Berkeley se molestó todavía más.
—Cumpliré con la misión para la que me pagan —replicó, cortante—; de manera que no tienen por qué amenazarme. Tiene gracia —prosiguió, mirando a Osir—. Si hubieran intentado comprarme hace una semana, no habría accedido de ninguna manera. Pero, ahora… ahora quiero sacar algo en limpio del fiasco de la esfinge.
Contrajo la cara con rabia.
—Yo debía haber salido en las primeras páginas de todos los periódicos del mundo; pero esa perra de Nina Wilde me convirtió en un hazmerreír. Al menos, el dinero me consolará un poco.
El oficial de armas llamó a Jalil y le señaló algo en un monitor. Osir enarcó una ceja con sorpresa.
—Tiene gracia que haya mencionado usted a la doctora Wilde —dijo.
—¿Por qué?
—Porque creo que se le ha adelantado otra vez.

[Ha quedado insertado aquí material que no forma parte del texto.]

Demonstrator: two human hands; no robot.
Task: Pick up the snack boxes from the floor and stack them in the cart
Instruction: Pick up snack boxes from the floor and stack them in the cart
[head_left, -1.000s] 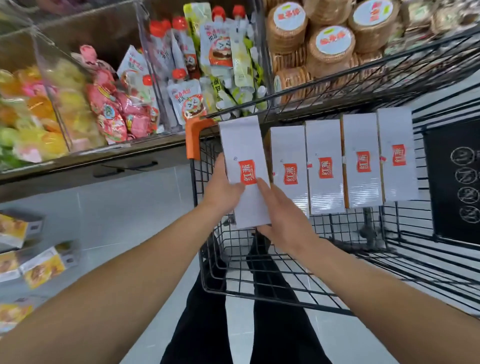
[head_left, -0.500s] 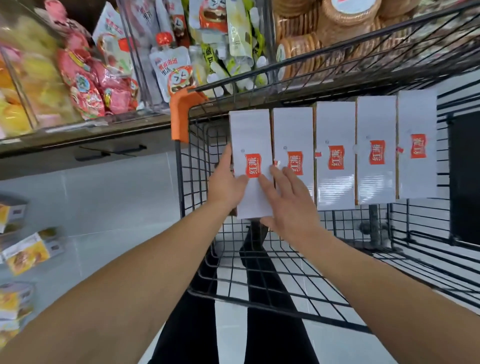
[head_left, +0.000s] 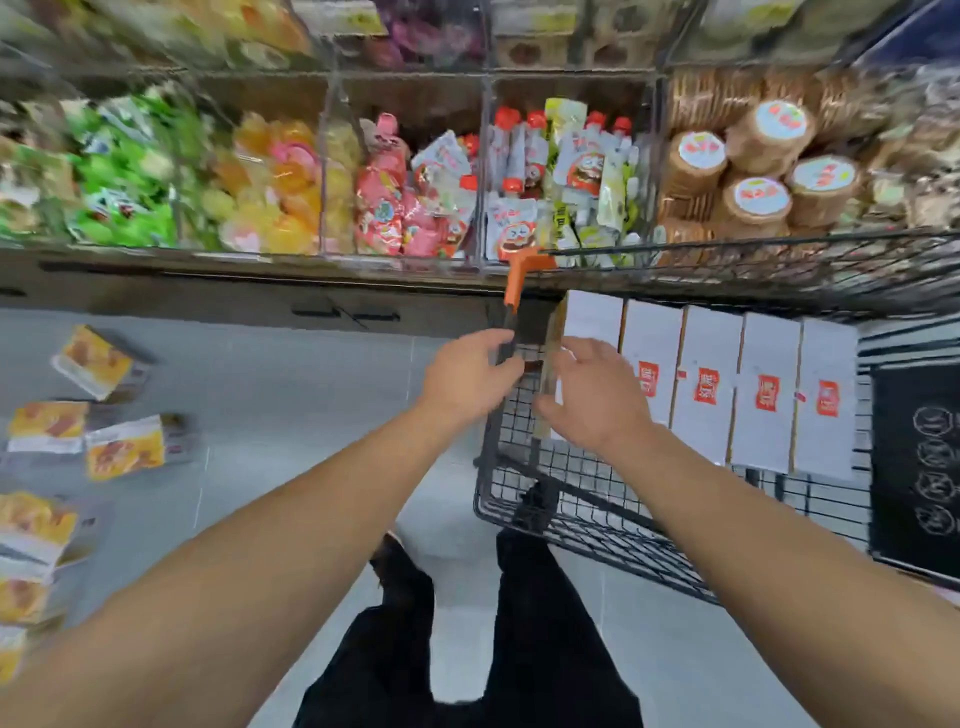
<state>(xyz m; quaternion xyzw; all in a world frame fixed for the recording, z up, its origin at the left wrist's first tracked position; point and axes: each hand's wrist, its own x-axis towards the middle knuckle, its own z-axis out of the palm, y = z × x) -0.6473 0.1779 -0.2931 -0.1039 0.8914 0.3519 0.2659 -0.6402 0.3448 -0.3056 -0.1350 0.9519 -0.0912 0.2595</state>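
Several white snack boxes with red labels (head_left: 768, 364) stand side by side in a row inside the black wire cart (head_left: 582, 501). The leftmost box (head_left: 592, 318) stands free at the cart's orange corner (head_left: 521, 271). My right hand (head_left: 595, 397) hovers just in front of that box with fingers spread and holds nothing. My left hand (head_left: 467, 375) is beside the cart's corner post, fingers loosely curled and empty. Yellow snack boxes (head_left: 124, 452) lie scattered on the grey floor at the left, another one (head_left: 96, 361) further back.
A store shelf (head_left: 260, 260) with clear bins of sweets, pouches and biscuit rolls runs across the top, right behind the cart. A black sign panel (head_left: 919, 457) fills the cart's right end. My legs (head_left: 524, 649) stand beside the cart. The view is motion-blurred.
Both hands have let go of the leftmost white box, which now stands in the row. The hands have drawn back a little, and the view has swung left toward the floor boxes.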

En la pantalla aparecía la imagen recogida por uno de los sistemas de dirección de tiro del aerodeslizador. El Land Rover habría saltado a la vista entre la llanura desierta aun suponiendo que el ordenador no hubiera centrado en él el cursor del sistema.
—¿Cómo? ¡Maldita sea! —exclamó Berkeley, mirando el monitor con ira.
A Diamondback se le escapó una risita.
—¿Quién es esa doctora Wilde? —preguntó Jalil.
—Una competidora —le dijo Osir, observando las ruinas con más detenimiento—. Pero puede que nos haya hecho un favor. Allí no hay nadie, de modo que debe de haber encontrado el modo de entrar. ¡Ya no tendremos que emplear todos estos bulldozers y excavadoras que hemos traído!
Salió al puente de mando, y Jalil, Shaban y Diamondback lo siguieron. Ante ellos, el vacío de color amarillo pálido del desierto quedaba interrumpido por una mancha de color que era el Defender. El piloto bajó la palanca del acelerador para desacelerar el aerodeslizador de quinientas toneladas, y las tres inmensas hélices que tenía sobre la popa perdieron velocidad.
—Sus hombres… ¿son de toda confianza? —preguntó Osir a Jalil en voz baja—. Si llegara a oídos del Gobierno una sola palabra de esto…
—Yo respondo de Tarik —dijo Shaban con firmeza—. Le debo la vida.
—Y yo respondo de mis hombres —añadió Jalil—. Aunque llevamos una tripulación reducida, los he seleccionado yo mismo con cuidado. Guardarán tu secreto… por lo que pagas, claro está.
—Bien —dijo Osir, y volvió a contemplar las ruinas mientras el Zubr se detenía entre oscilaciones, para quedar posado sobre su enorme colchón de goma hinchado con aire, levantando una gran nube de arena.
—Vamos a encontrar a Osiris… y a Nina Wilde —dijo Osir.